Problem description:
Could you repeat the listing exactly, leaving out the pictures?

Raw data:
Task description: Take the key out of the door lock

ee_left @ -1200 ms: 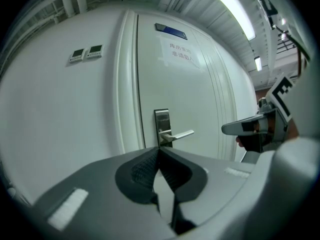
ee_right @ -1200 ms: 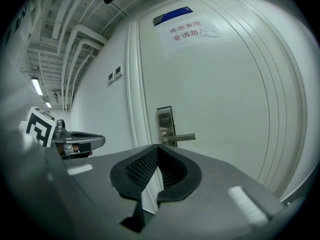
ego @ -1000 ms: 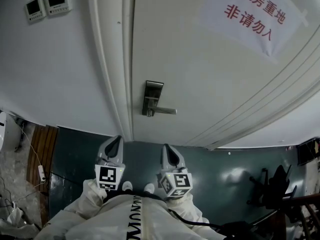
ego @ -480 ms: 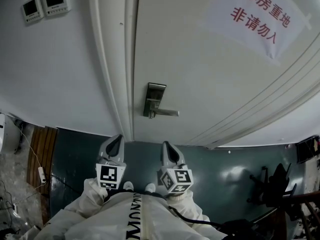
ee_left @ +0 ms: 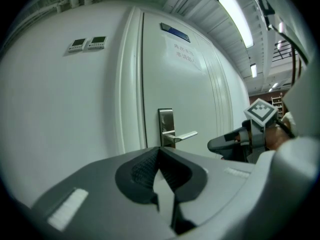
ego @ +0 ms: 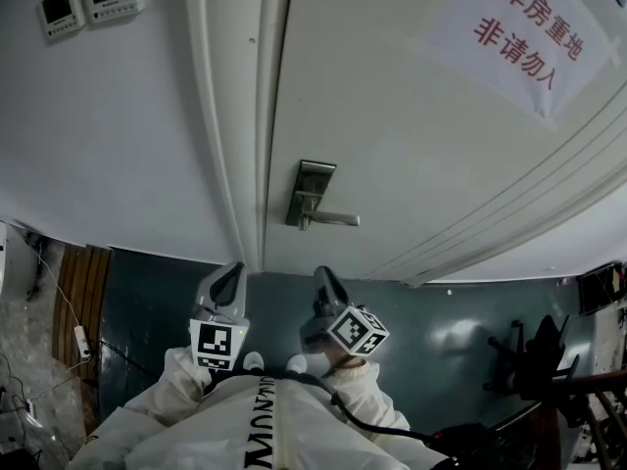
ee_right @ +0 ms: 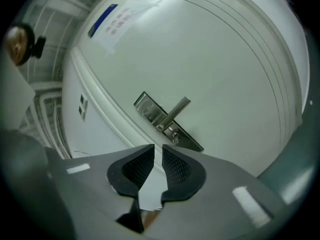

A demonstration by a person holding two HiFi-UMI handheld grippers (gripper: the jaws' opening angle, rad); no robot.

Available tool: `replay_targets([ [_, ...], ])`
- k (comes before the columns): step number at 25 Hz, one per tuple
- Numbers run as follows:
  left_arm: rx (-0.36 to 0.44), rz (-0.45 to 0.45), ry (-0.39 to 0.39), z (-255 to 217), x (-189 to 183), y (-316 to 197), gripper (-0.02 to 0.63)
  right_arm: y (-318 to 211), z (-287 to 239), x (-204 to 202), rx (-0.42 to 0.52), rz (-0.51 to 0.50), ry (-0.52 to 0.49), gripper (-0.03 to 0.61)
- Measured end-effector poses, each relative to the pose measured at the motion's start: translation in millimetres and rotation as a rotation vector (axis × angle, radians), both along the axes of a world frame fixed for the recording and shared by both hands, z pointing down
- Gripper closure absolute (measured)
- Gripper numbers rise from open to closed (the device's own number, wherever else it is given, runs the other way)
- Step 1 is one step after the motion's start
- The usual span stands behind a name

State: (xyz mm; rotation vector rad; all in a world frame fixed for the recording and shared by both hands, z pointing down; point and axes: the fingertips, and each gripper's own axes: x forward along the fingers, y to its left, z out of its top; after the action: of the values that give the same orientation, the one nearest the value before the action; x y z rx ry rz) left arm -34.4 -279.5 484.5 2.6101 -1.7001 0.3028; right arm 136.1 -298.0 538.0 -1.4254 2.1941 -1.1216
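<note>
Both grippers hang low in front of the white door [ego: 421, 145], well short of it. The left gripper [ee_left: 159, 149] is clenched, pads tip to tip with nothing between them. It looks like a spectator on this one. The right gripper [ee_right: 156, 151] is rolled over on its side and its jaws are opening. A narrow slit shows between the pads and nothing is in it yet.

The target is the steel lock plate [ee_right: 167, 124] on the door's left edge, with the lever handle [ee_right: 177, 109] pointing right. Just under that lever the right gripper view catches a small round glint [ee_right: 174, 134]. That is where the key should sit, though it is too small to tell the key head from the cylinder.

As for handling, I'd expect a key to be light, rigid and smooth. It should be in no danger of bending, but it could easily slip out of a sloppy pinch. The best hold is probably on the flat head, one pad on each face, and then a straight pull away from the door. The lever sits close above, so the jaws will likely want to come in from below or the side. If the key isn't turned to its release position, it may refuse to come.
</note>
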Motion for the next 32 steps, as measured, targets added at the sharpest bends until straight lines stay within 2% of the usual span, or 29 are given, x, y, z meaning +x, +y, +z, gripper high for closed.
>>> replay_targets([
  [4, 0.0, 0.008, 0.002, -1, 0, 0, 0.614, -7, 16, -5, -0.088, 0.006, -0.314, 0.491],
  [7, -0.001, 0.011, -0.006, -1, -1, -3, 0.614, -13, 26, -10, -0.11, -0.012, -0.438, 0.454],
  [13, -0.006, 0.012, -0.013, 0, -2, -5, 0.614, -24, 47, -11, -0.147, 0.03, -0.614, 0.448],
  [21, -0.014, 0.018, -0.035, 1, -3, -8, 0.614, -55, 66, -14, -0.181, 0.07, -0.707, 0.451],
  [32, -0.038, -0.005, -0.02, 3, -12, -16, 0.614, -100, 71, -24, -0.176, 0.098, -0.754, 0.462],
])
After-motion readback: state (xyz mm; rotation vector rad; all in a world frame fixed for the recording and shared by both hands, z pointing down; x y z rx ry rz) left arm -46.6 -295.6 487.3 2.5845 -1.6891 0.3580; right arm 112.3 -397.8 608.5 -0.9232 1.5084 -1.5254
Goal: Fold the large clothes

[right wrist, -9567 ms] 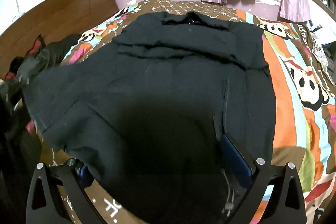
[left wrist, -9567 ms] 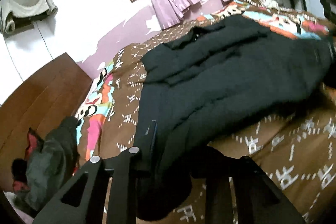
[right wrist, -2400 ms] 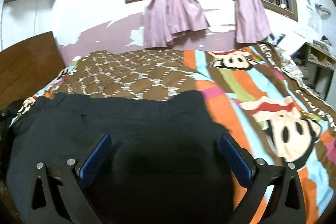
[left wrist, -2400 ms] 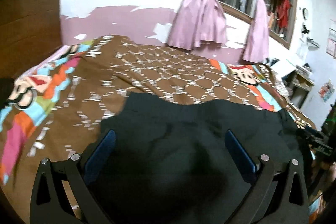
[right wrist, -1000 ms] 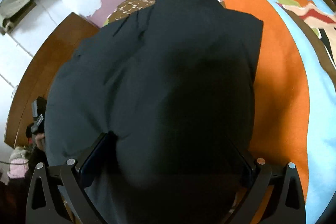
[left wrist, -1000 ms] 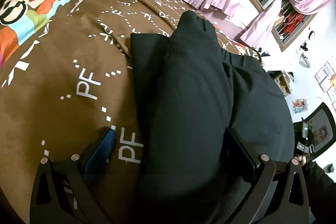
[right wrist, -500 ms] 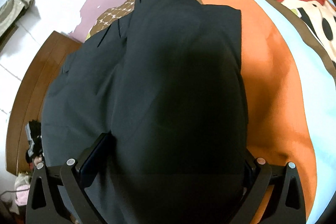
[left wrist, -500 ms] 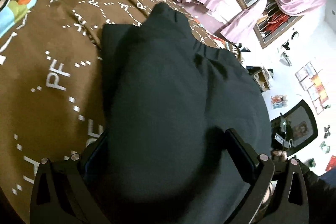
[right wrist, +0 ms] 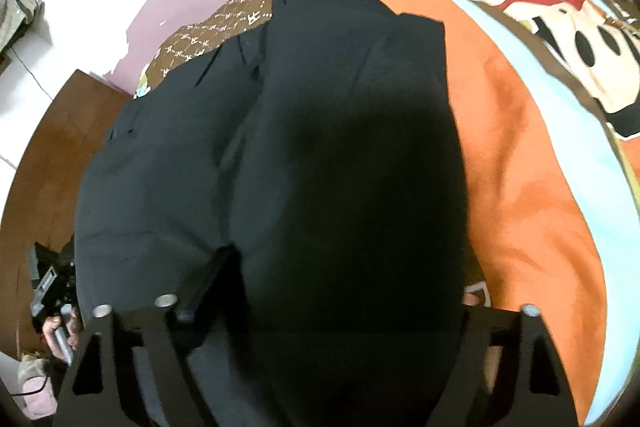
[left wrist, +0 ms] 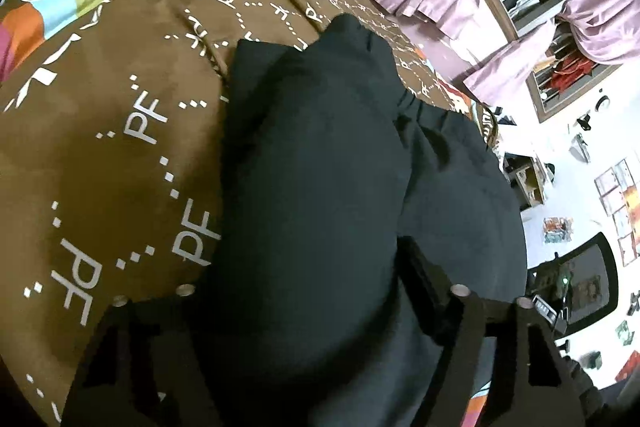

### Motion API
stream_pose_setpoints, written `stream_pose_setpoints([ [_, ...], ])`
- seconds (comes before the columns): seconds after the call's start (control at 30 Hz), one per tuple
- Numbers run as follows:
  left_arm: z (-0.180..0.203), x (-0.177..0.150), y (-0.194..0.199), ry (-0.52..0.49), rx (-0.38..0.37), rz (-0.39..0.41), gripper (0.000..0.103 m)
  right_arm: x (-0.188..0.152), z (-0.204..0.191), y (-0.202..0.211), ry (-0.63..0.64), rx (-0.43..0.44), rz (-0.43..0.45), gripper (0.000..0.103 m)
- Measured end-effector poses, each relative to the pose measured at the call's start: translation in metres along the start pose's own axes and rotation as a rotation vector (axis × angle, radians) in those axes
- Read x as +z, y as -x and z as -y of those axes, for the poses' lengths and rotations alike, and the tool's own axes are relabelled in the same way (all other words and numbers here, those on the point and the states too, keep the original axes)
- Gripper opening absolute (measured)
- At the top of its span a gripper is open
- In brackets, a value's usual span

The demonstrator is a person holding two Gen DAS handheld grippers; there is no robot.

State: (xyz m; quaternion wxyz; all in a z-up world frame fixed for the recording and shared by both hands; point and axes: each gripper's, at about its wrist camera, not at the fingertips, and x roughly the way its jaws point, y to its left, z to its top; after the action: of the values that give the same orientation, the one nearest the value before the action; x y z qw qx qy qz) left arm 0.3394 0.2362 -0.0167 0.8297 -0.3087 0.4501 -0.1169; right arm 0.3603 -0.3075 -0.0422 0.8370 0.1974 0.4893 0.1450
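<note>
Both jaws are closing now, the left gripper (left wrist: 304,291) and right gripper (right wrist: 344,291) each bunching an end of the dark garment (left wrist: 320,167), folded on the patterned bedspread (left wrist: 120,107), apparently to lift it together for another fold.
</note>
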Motion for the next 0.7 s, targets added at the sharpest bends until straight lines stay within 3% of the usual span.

Solution to the problem:
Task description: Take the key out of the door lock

ee_left @ -1200 ms: 
ee_right @ -1200 ms: 
ego @ -1000 ms: 
ego @ -480 ms: 
ee_left @ +0 ms: 
ego @ +0 ms: 
ee_right @ +0 ms: 

A demonstration by a person holding two HiFi-UMI handheld grippers (gripper: the jaws' opening angle, rad); no robot.

Available tool: `replay_targets([ [_, ...], ])`
- k (comes before the columns): step number at 25 Hz, one per tuple
- Numbers run as follows:
  left_arm: rx (-0.36 to 0.44), rz (-0.45 to 0.45), ry (-0.39 to 0.39), z (-255 to 217), x (-189 to 183), y (-316 to 197), gripper (-0.02 to 0.63)
  right_arm: y (-318 to 211), z (-287 to 239), x (-204 to 202), rx (-0.42 to 0.52), rz (-0.51 to 0.50), ry (-0.52 to 0.49), gripper (-0.03 to 0.61)
- Measured end-effector poses, each relative to the pose measured at the motion's start: translation in millimetres and rotation as a rotation vector (axis × angle, radians), both along the axes of a world frame fixed for the recording and shared by both hands, z pointing down
- Gripper closure absolute (measured)
- Gripper numbers rise from open to closed (the device's own number, wherever else it is given, runs the other way)
- Step 1 is one step after the motion's start
- The usual span stands behind a name

State: (xyz mm; rotation vector rad; all in a world frame fixed for the recording and shared by both hands, z pointing down; point and axes: the fingertips, and each gripper's own axes: x forward along the fingers, y to its left, z out of its top; after the action: of the values that give the same orientation, the one nearest the value before the action; x y z rx ry rz) left arm -34.4 -279.5 484.5 2.6101 -1.7001 0.3028; right arm 136.1 -298.0 538.0 -1.4254 2.1941 -1.1216
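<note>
Both grippers hang low in front of the white door [ego: 421, 145], well short of it. The left gripper [ee_left: 159, 149] is clenched, pads tip to tip with nothing between them. It looks like a spectator on this one. The right gripper [ee_right: 156, 151] is rolled over on its side and its jaws are opening. A narrow slit shows between the pads and nothing is in it yet.

The target is the steel lock plate [ee_right: 167, 124] on the door's left edge, with the lever handle [ee_right: 177, 109] pointing right. Just under that lever the right gripper view catches a small round glint [ee_right: 174, 134]. That is where the key should sit, though it is too small to tell the key head from the cylinder.

As for handling, I'd expect a key to be light, rigid and smooth. It should be in no danger of bending, but it could easily slip out of a sloppy pinch. The best hold is probably on the flat head, one pad on each face, and then a straight pull away from the door. The lever sits close above, so the jaws will likely want to come in from below or the side. If the key isn't turned to its release position, it may refuse to come.
</note>
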Motion for the next 32 steps, as measured, targets added at the sharpest bends until straight lines stay within 2% of the usual span, or 29 are given, x, y, z meaning +x, +y, +z, gripper high for closed.
>>> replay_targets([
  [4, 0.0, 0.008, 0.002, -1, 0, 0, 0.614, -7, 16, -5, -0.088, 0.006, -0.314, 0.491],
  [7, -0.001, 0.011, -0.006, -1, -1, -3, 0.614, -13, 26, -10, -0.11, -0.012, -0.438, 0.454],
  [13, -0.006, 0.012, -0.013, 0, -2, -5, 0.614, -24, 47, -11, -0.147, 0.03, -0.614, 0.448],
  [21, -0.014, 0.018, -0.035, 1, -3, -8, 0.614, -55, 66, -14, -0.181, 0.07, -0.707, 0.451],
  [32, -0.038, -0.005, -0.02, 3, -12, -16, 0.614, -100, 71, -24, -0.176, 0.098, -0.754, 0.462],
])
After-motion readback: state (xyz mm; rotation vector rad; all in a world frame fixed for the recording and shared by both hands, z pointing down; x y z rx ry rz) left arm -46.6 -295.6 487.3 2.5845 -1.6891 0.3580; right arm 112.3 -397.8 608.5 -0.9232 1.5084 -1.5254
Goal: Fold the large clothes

[right wrist, -9567 ms] 
[left wrist, -9567 ms] 
[right wrist, -2400 ms] 
[left wrist, -2400 ms] 
[right wrist, -1000 ms] 
[left wrist, -1000 ms] 
[right wrist, -500 ms] 
[left wrist, -500 ms] 
[right wrist, +0 ms] 
[left wrist, +0 ms] 

### Motion API
stream_pose_setpoints, written `stream_pose_setpoints([ [_, ...], ])`
- seconds (comes before the columns): seconds after the call's start (control at 30 Hz), one per tuple
- Numbers run as follows:
  left_arm: z (-0.180..0.203), x (-0.177..0.150), y (-0.194..0.199), ry (-0.52..0.49), rx (-0.38..0.37), rz (-0.39..0.41), gripper (0.000..0.103 m)
  right_arm: x (-0.188..0.152), z (-0.204..0.191), y (-0.202..0.211), ry (-0.63..0.64), rx (-0.43..0.44), rz (-0.43..0.45), gripper (0.000..0.103 m)
- Measured end-effector poses, each relative to the pose measured at the call's start: translation in metres along the start pose's own axes and rotation as a rotation vector (axis × angle, radians) in those axes
- Read x as +z, y as -x and z as -y of those axes, for the poses' lengths and rotations alike, and the tool's own axes are relabelled in the same way (all other words and numbers here, those on the point and the states too, keep the original axes)
- Gripper opening absolute (measured)
- At the top of its span a gripper is open
- In brackets, a value's usual span

The demonstrator is a person holding two Gen DAS handheld grippers; there is no robot.

State: (xyz m; quaternion wxyz; all in a z-up world frame fixed for the recording and shared by both hands; point and axes: each gripper's, at about its wrist camera, not at the fingertips, and x roughly the way its jaws point, y to its left, z to its top; after the action: of the values that give the same orientation, the one nearest the value before the action; x y z qw qx qy qz) left arm 0.3394 0.2362 -0.0167 0.8297 -0.3087 0.4501 -0.1169; right arm 0.3603 -0.3075 -0.0422 0.8370 0.1974 0.4893 0.1450
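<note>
Both jaws are closing now, the left gripper (left wrist: 304,291) and right gripper (right wrist: 344,291) each bunching an end of the dark garment (left wrist: 320,167), folded on the patterned bedspread (left wrist: 120,107), apparently to lift it together for another fold.
</note>
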Motion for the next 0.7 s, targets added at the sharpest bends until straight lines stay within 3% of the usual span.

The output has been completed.